Below is a painting of a photo (selfie) she took on her first excursion to the Swiss Alps. It is our absolute favorite photo of Abby and will always hold a special place in our hearts.

Renee and Dan Ford

+Adena Bernot

The time we realized our daughter, Adena Bernot, had really grown was during 2nd semester, junior year, her study abroad semester. She had decided to go abroad to London, and as an Economics & Math double major studied at University College London. This was not a Bates Program where she would be travelling, studying, and living with a group of students she already knew. We as her parents were already alittle anxious as she needed to apply to the school, apply for living accomodations on her own, with minimal guidance from Bates. As she had never been abroad, we had our concerns from arriving at Heathrow at 6AM and figuring out how to get to her flat, to finding her way around London in order to get supplies, food, and register for classes. Unlike Bates, housing for UCL students was not “on campus” instead being in different locations throughout London. Adena said she was ready, was looking forward to living in a flat near school, and did not want even 1 of us to go with her. She left January 1, 2019 at 8pm out of JFK. She quickly learned the tube system, travelled around like a native, worked hard in her classes, made new friends, and really enjoyed the culture, the different people, and the London way of life. She arranged weekend trips to different Countries and was having a great experience. We visited London for a week in mid-April, and the change was undeniable. Adena was confident, independent, and seemed completely at home. She was our tour guide for a week, arranging everything from Sightseeing walks and tours, to meals, to trips to Paris and Brussels, and showed us her new way of life across the pond.  We returned to Long Island after a week and reflected that it was clear, Adena had truly grown up. It was amazing. She finished the semester, did great at UCL, & visited 14 Countries by the time she returned in May. This study abroad experience that Bates offered her was truly life changing. Congratulations & All the Best to this infamous class. #Bates2020 #BatesGrad

+Alexander Hall

Dear Alexander,

Every moment we spend with you amazes us! You are always sharing new things from experiences at Bates. Your close relationships with professors & friends have ignited your curiosity and have inspired you to grow and develop further. We are so proud of you and so thankful to the community at Bates that surrounds you !

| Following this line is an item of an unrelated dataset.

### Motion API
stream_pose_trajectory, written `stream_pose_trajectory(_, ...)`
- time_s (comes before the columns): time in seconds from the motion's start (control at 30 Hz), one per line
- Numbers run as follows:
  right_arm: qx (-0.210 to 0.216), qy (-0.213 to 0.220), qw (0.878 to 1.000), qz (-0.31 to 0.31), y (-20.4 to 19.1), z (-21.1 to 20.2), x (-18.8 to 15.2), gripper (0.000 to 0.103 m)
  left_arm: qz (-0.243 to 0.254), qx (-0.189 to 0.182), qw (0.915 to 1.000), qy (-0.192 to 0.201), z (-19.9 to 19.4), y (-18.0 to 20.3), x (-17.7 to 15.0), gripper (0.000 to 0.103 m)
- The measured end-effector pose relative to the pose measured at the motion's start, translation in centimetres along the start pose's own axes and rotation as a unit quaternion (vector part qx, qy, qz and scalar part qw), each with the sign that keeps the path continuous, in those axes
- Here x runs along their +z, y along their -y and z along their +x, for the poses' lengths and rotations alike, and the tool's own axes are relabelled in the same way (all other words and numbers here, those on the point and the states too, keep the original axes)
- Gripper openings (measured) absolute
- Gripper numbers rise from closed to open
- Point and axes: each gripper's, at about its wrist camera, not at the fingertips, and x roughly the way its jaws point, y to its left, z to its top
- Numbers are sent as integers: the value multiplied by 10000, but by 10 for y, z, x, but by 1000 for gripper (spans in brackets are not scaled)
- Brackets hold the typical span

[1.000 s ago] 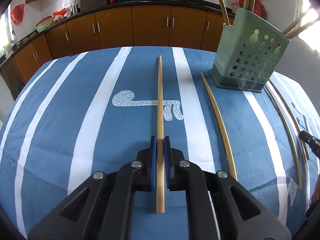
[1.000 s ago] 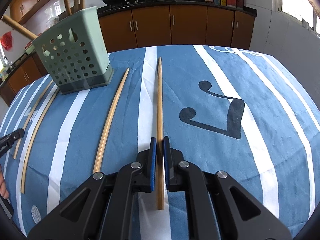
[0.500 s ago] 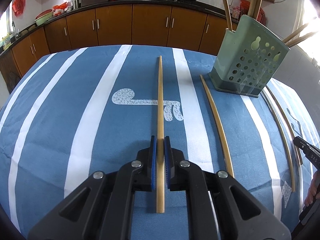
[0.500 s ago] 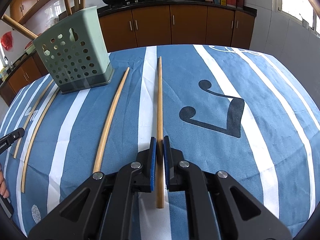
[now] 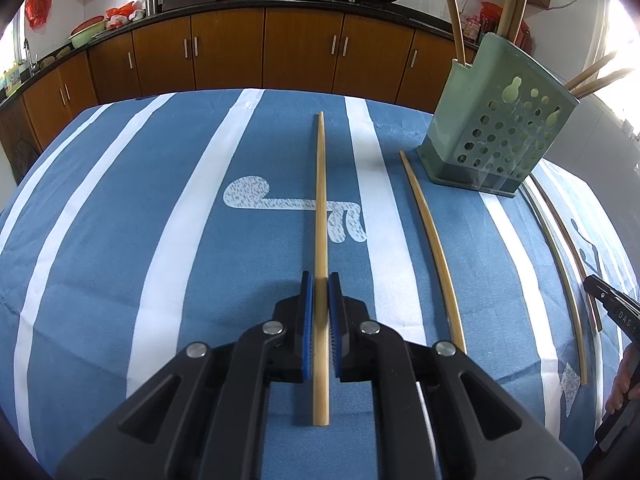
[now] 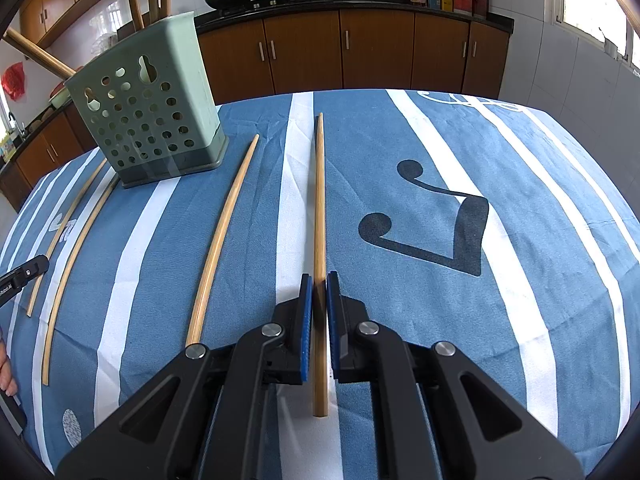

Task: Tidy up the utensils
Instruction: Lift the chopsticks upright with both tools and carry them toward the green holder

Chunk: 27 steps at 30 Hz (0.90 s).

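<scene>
You are gripping one chopstick in each hand. The left tongs are closing their blue pads on the left chopstick, which is running up the middle of the left wrist frame with its tip pointing toward the cabinets. The right tongs are clamping the right chopstick the same way, centre of the right wrist frame. Both sticks are gripped near their thick ends, with a short stub showing below the pads.

To do this step well, I judge you should be lifting each stick clear of the blue striped cloth on the bench before swinging it, then tipping the narrow end down and aiming it into the open top of the green holder. Held near the butt, the long free end may sway, so move slowly.

The holder, at the upper right of the left view and the upper left of the right view, is standing upright and is already carrying several wooden sticks that lean out of its top. A loose chopstick is lying just beside its base, and two more chopsticks are lying on the cloth near the lower left edge of the right view.
</scene>
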Motion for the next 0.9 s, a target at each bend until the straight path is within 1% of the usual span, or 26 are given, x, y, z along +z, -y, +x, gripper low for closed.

We look forward to sharing with you the challenges and triumphs of law school and beyond. We know you will take the incredible growth from your time at Bates with you. Remember to pay it forward with contributions to Alumni activities and connect with the larger Bates community throughout your life. It is special, as are you!

Many Blessings, Health, Happiness, Peace & Above All Else, Love.
Mom & Dad

+Alexandra “Ally” Leahy

Ally has grown in so many ways at Bates that it is difficult to choose one moment.  She began her career at Bates nervous about leaving her home and her high school friends, worried that she would have difficulty making new friendships.  She bonded almost right away with her field hockey teammates, many of whom will likely remain life-long friends; and then fostered new friendships through classes, living situations, and, of course, through ice hockey where she also developed one of her strongest, dearest friendships.  Seeing her grow and create these new relationships was very rewarding as a parent.  She has also grown tremendously in her academics, from her writing and other skills to her general curiosity and analytical abilities, one of the great rewards of a liberal arts education.  Watching her struggle with a season ending field hockey injury during her junior season to persevere, and ensure her return to the playing field for her senior fall, while at the same time traveling abroad for her junior spring, participating in a program with no one else she knew at the time, again, having a wonderful experience and growing tremendously has been very rewarding as a parent.  As parents we are also inspired by the way the senior class bonded together and made the best of a very difficult situation this spring, engaging in class-wide “senior week” like events which they organized on their own, remaining positive despite their senior spring being cut short.  We are extremely proud to see Ally graduate and move forward in her next pursuits, and are also grateful for the wonderful experience she enjoyed at Bates, and can truly say through seeing the love she developed for Bates and the Bates’ community that this was the right choice of schools for her, one that will remain with her throughout the rest of her life.  Thank you to everyone at Bates that has enriched this experience for Ally! 

Mom and Dad

+Alexandra Salazar

Dear Alexandra,

Let us start by saying that you have accomplished something wonderful with your graduation from Bates.  And while—because of the times we are living through— this might not feel like a graduation, the graduation ceremony itself is not a culmination of your journey; rather it is meant to recognize your important accomplishment.  So it is for this, your accomplishment, that we congratulate you and we honor you.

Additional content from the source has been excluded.